The physician will still be a genius for a woman, naturally, but getting people to actually shut up and listen to your genius words is mathematically an uphill struggle for women. The Pew Center, when looking into why there are not more women in leadership positions, revealed that the number one reason girls feel they are unable to move up the corporate or political ladder is that they feel held to higher standards than guys. And in general, guys with some authority don’t always respond well to a lady coming in to upset the apple cart.
If a girl bursts into a room with a few unorthodox petition she insists will save the world … well, let’s just say that we had better hope she’s not up against a tight deadline. They will take some convincing.
And Remember, The Past Sucked More
Cracked has coated why time travel would suck for girls (name an age it is possible to visit that wouldn’t be worse than today, and that knows what the future holds), and that is if you’re just joyriding around, seeing the sights. The physician, on the other hand, has to actually attempt to get shit done in the past without becoming burned at the stake. She can not even get through her typical speech of “I’m The Doctor, I’m a time-traveling alien-” because previous peasants would state, “Please, let me stop you at ‘physician’ so I could rock you to death in silence.”
Previous Doctors have employed psychic paper (basically a magic company card) for around from the past without any trouble, since it tips onlookers and lets them keep on creeping round castles unhindered. But, it does not work if there is not any conceivable thing the physician could be doing. It relies on the head of the person taking a look at the paper. If 1600s Craig the Knight can not think of a motive as to why a single female stranger would be poking round the King’s armory, the newspaper is sterile, the Doctor is beheaded, and most of humanity becomes Cybermen.
OK, So Why Change Now?
But why throw a uterus into the works today, if he knows it is going to make his life more challenging? The Doctor is on his next round of 12 regeneration cycles. He was supposed to be really, 100 percent entirely dead, not just dead-with-a-new-body, following the 11th iteration. But the Time Lords granted him an additional 12 lifetimes. In the point of his regeneration into a girl, The Doctor is approximately 2,000 years old. Maybe after two millennia, he determined he was finally able to try life on hard mode.

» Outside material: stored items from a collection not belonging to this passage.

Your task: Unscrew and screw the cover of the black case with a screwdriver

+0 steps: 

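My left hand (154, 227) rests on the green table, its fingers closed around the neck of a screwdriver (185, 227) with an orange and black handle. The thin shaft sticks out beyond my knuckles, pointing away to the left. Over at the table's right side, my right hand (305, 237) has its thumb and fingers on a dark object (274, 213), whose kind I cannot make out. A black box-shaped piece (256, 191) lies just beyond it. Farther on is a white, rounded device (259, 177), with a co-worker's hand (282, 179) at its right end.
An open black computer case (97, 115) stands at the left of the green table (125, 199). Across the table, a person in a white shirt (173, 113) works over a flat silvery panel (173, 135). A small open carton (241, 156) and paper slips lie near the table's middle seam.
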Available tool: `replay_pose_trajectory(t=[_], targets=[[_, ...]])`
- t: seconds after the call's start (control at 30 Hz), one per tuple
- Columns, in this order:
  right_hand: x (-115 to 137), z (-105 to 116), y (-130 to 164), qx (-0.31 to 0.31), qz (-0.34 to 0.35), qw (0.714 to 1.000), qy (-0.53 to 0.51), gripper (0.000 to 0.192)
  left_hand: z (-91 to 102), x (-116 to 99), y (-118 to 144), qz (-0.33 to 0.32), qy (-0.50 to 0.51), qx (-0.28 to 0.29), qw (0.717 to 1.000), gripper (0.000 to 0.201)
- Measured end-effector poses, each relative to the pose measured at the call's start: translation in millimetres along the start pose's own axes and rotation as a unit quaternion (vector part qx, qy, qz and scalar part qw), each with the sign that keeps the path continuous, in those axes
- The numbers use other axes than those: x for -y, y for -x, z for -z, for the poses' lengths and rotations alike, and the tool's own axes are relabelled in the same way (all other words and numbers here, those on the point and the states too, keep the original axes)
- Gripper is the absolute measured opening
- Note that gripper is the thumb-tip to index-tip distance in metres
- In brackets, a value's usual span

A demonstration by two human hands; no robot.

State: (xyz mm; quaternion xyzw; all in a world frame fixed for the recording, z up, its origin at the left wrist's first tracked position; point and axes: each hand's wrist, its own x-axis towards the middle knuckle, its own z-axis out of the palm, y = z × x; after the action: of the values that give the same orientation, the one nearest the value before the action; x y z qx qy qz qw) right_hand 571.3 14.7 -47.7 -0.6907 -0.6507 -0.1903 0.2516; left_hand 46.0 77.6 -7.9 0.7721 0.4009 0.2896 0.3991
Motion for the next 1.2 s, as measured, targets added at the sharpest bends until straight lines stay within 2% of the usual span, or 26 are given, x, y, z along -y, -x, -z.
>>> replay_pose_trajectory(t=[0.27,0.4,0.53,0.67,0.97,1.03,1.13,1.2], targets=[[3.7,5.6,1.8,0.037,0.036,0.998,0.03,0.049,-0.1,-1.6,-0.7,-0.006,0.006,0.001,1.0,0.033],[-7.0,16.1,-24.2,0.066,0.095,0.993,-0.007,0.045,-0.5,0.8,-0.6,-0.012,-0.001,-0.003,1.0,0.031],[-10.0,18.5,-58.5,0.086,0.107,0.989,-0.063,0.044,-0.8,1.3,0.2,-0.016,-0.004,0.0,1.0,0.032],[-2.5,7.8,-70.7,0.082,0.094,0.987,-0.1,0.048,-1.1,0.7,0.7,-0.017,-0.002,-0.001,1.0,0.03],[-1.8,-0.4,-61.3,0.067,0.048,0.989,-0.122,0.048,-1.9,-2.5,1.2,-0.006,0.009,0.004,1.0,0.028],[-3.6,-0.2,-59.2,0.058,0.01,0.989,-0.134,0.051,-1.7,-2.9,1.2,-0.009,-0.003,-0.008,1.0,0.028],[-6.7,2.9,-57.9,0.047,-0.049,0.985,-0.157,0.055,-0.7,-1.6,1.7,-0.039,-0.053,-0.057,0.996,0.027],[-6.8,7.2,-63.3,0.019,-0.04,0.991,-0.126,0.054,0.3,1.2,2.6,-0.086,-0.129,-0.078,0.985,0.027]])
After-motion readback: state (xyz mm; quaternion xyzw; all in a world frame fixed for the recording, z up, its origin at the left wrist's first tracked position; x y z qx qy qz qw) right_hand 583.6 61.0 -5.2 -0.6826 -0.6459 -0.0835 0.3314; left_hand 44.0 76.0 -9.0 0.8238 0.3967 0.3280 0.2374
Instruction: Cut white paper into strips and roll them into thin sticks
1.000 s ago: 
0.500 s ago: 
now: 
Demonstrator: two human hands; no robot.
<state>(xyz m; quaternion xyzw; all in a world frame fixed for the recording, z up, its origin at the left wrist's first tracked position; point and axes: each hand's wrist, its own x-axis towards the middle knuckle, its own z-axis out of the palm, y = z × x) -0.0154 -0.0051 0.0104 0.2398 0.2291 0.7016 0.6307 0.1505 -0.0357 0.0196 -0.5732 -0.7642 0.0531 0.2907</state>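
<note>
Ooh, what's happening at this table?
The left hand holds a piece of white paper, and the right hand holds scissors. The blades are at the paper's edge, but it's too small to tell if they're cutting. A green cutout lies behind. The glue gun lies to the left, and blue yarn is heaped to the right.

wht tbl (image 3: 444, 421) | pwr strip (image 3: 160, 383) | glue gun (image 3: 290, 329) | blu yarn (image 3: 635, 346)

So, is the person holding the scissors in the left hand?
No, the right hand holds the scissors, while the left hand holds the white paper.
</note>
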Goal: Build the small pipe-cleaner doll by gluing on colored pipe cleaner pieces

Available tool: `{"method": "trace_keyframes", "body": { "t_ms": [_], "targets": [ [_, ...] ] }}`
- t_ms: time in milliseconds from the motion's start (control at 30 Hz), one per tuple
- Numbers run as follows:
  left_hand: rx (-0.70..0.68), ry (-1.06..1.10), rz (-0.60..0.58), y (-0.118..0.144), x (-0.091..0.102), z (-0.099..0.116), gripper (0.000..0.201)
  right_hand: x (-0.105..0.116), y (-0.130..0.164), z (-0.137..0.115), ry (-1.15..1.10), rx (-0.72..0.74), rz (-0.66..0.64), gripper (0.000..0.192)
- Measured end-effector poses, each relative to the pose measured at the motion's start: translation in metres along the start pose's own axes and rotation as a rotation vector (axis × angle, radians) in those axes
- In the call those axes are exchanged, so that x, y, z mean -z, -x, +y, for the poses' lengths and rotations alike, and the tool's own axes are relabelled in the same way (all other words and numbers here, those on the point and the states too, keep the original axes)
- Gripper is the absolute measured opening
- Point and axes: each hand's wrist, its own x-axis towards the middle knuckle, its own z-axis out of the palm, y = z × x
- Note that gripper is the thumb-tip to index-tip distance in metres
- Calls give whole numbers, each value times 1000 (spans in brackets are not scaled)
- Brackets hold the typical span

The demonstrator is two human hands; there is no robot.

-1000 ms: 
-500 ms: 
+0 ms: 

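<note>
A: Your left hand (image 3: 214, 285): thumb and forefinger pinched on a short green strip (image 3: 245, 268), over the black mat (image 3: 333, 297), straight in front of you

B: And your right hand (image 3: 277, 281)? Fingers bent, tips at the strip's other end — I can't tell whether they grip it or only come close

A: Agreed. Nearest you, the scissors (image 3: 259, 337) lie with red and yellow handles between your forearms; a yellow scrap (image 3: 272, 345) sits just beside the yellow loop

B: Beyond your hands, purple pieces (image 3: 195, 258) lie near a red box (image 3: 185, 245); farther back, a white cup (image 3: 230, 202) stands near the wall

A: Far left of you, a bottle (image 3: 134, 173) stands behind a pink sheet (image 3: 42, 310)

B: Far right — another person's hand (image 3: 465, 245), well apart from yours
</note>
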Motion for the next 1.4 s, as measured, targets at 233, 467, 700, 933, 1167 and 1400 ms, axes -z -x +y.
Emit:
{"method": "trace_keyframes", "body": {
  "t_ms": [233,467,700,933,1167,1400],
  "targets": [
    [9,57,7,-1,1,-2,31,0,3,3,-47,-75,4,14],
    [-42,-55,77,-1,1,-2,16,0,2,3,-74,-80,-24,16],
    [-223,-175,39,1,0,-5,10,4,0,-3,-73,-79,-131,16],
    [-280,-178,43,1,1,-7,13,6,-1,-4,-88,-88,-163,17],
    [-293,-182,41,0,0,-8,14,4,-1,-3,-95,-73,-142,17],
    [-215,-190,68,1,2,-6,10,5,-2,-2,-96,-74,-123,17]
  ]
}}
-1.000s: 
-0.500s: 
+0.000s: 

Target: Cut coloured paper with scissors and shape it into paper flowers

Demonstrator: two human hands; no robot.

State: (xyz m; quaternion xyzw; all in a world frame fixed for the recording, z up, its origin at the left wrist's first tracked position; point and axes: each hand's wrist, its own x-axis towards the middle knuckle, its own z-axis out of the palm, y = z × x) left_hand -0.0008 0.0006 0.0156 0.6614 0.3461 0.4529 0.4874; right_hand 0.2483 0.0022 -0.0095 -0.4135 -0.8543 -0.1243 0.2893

He knows being a girl will be harder, but he understands if it turns out to be too much, he’s got quite a few more shots.
And if there was any Doctor willing to take that opportunity, it would be Peter Capaldi’s. Less of a swashbuckling hero and more of a grumpy time-bending uncle, Capaldi definitely seems like the sort of Doctor who would believe “Screw it. Let’s give it a whirl.” He’s willing to manage someone yelling “Nice ass!” At him as he tries to save them from being exterminated with a Dalek. He’s willing to recalibrate the psychic paper to just say “girl troubles” and expect that works. He’s willing to have to sometimes interrupt history’s different Craigs. After 2,000 years, he was ready for a brand new challenge.